Building your queues on Postgres

As a Postgres startup, we had the same issue, and we decided to build our own Message Queue based on Postgres. We are not the first: others have implemented queues on Postgres, and many have written about it including Dagster, CrunchyData, and PostgresFM dedicated an entire podcast episode to them.

At Tembo, we needed a job queue to manage tasks between our control-plane and data-plane in our managed cloud offering. Our control-plane publishes tasks like create postgres cluster, and update postgres cluster.

To keep our architecture simple and reduce technology sprawl, we built a Postgres extension so that we could run queues for our cloud and more easily share the implementation with the community.

Queues Implemented with best practices

PGMQ was implemented on Postgres and follows industry best practices. One of the most important practices is the use of Postgres’s SKIP LOCKED, which is similar to NOWAIT in other databases. SKIP LOCKED helps ensure that consumers don't hang and FOR UPDATE ensures messages are not duplicated on read. PGMQ also supports partitioning, which is particularly beneficial for large queues and can be used to efficiently archive / expire old messages.

PGMQ also provides exactly once delivery semantics within a visibility timeout. Similar to Amazon’s SQS and RSMQ, PGMQ consumers set the period of time during which Postgres will prevent all consumers from receiving and processing a message. This is done by the consumer on read, and once the visibility timeout expires the message becomes available for consumption once again. That way, if a consumer crashes, there is no data loss. This effectively means at-least-once delivery semantics once the first visibility timeout has expired.

vt

Using PGMQ

To get started, check out our project’s README for a guide on installing the extension.

You can create a new queue by simply calling

SELECT pgmq_create('my_queue');

Then, pgmq_send() a couple messages to the queue. The message id is returned from the send() function.

SELECT * from pgmq_send('my_queue', '{"foo": "bar1"}');
SELECT * from pgmq_send('my_queue', '{"foo": "bar2"}');
 pgmq_send
-----------
1
(1 row)

pgmq_send
-----------
2
(1 row)

Read 2 messages from the queue. Make them invisible for 30 seconds. If the messages are not deleted or archived within 30 seconds, they will become visible again and can be read by another consumer.

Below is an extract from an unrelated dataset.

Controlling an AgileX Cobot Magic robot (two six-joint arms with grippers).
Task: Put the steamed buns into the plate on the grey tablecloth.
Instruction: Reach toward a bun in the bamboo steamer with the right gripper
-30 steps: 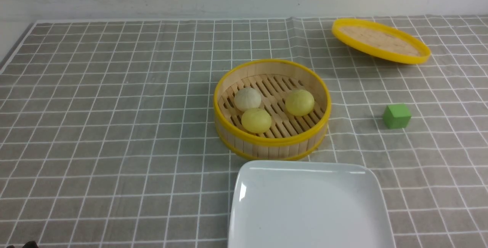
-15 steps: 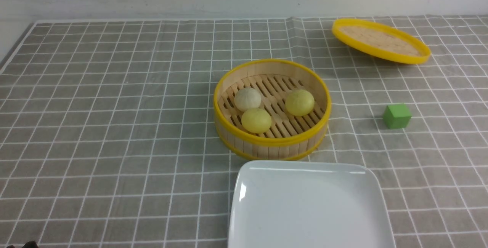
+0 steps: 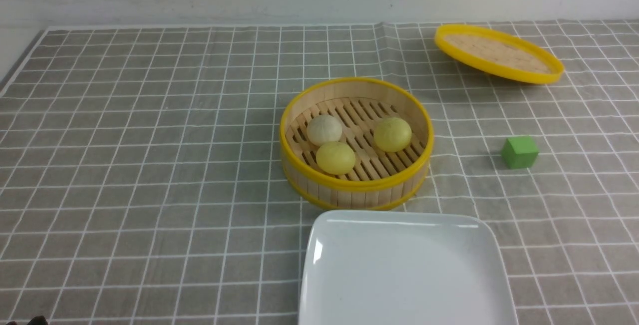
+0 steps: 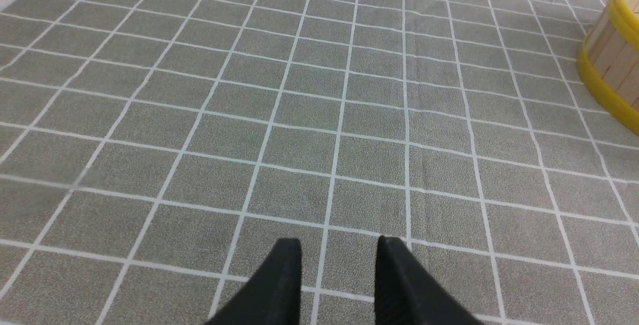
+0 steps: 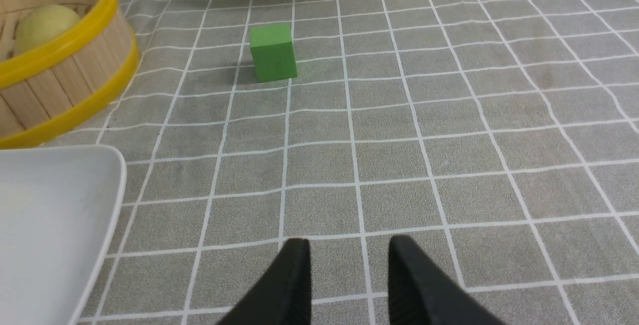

SELECT * from pgmq_read('my_queue', 30, 2);
 msg_id | read_ct |              vt               |          enqueued_at          |    message
--------+---------+-------------------------------+-------------------------------+---------------
1 | 1 | 2023-02-07 04:56:00.650342-06 | 2023-02-07 04:54:51.530818-06 | {"foo":"bar1"}
2 | 1 | 2023-02-07 04:56:00.650342-06 | 2023-02-07 04:54:51.530818-06 | {"foo":"bar2"}

If the queue is empty, or if all messages are currently invisible, no rows will be returned.

SELECT * from pgmq_read('my_queue', 30, 1);
 msg_id | read_ct | vt | enqueued_at | message
--------+---------+----+-------------+---------

Archiving removes the message from the queue and inserts it to the queue’s archive table. This provides you with an opt-in retention mechanism for messages, and is an excellent way to debug applications.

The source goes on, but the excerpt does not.